Davis consegue mostrar em sua análise da narrativa o que nas cartas é ficcional e o que real, detendo-se nas estratégias de manipulação constitutivas das narrativas. A principal delas consistia em construir um história de ira, e não de arrependimento. Os crimes sempre eram produto de impulsos incontroláveis (a bílis quente), decorrentes de uma ofensa sofrida, ou de um acidente (os acidentes narrados são muito pouco verossímeis), por isso as cartas não mencionavam rixas, para não sugerir premeditação.

Embora mulheres também se valessem das cartas de remissão para escapar da morte, a maioria dos que solicitavam o perdão eram homens.

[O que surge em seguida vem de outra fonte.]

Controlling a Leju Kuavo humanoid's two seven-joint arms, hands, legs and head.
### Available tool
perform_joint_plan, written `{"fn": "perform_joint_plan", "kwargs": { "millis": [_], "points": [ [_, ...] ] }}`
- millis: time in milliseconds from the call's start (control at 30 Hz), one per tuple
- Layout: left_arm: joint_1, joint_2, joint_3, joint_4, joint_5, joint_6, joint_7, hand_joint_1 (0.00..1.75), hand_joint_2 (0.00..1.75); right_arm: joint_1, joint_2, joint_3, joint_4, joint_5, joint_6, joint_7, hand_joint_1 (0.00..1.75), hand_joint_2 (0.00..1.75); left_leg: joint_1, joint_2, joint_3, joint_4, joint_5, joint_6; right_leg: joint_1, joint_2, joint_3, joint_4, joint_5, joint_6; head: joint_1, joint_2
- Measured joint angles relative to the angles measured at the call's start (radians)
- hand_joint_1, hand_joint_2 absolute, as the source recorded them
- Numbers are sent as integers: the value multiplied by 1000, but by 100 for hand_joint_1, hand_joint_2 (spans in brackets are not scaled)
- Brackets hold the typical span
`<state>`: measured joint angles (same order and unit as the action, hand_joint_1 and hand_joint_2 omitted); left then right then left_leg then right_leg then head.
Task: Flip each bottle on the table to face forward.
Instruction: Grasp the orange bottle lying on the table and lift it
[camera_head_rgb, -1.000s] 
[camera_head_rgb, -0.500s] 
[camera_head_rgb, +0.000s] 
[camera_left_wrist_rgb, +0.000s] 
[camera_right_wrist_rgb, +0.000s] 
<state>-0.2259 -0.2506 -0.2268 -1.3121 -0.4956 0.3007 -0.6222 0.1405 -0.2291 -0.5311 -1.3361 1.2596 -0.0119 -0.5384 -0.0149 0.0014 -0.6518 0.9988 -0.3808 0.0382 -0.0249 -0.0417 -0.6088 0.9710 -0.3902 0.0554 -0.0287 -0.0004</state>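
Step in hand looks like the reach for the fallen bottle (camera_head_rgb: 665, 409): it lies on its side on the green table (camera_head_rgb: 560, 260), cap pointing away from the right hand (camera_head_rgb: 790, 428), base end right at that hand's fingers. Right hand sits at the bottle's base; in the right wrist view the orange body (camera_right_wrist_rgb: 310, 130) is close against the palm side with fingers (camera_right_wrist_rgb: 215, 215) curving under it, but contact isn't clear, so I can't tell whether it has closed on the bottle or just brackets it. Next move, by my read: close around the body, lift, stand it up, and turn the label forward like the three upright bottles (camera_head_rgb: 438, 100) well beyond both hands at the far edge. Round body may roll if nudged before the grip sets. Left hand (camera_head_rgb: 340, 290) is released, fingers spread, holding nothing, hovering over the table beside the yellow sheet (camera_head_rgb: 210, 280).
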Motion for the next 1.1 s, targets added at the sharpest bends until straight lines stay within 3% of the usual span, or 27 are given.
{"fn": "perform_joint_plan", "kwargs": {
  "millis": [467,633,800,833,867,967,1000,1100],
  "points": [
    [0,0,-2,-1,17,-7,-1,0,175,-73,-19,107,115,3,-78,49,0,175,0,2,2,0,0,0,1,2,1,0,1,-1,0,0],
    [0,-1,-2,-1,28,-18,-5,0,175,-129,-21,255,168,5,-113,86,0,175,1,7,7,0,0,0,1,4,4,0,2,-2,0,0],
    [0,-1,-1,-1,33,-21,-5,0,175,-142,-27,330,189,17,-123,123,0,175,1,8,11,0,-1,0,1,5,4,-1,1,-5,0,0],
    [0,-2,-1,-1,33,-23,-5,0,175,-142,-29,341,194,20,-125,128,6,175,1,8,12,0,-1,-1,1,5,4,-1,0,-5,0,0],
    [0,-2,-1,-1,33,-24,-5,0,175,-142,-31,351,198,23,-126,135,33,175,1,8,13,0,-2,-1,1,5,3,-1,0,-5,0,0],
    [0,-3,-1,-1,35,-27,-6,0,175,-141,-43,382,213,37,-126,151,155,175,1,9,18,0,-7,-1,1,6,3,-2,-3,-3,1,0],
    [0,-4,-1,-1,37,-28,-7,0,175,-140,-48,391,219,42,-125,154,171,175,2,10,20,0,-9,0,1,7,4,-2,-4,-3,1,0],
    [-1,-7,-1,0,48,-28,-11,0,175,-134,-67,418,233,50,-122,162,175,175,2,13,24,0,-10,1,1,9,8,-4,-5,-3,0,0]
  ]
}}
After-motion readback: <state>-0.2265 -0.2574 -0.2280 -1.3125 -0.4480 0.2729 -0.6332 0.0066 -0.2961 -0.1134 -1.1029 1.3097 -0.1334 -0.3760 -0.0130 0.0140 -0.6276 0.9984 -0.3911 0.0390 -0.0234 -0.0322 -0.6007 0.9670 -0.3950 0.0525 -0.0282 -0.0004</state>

As mulheres cometiam menos crimes, no entanto sua explosão de raiva era muito maior que a dos homens. O sexo ilícito (sic) era apenas um dos motivos para que ela fosse morta pelo marido. Um dado curioso: uma das cartas narra que a mulher não foi morta porque fora flagrada na cama com o amante, mas porque, surpreendida em adultério, levantou-se do leito e investiu violentamente contra o marido desmancha-prazeres. A narrativa surtiu efeito: o marido obteve o perdão real.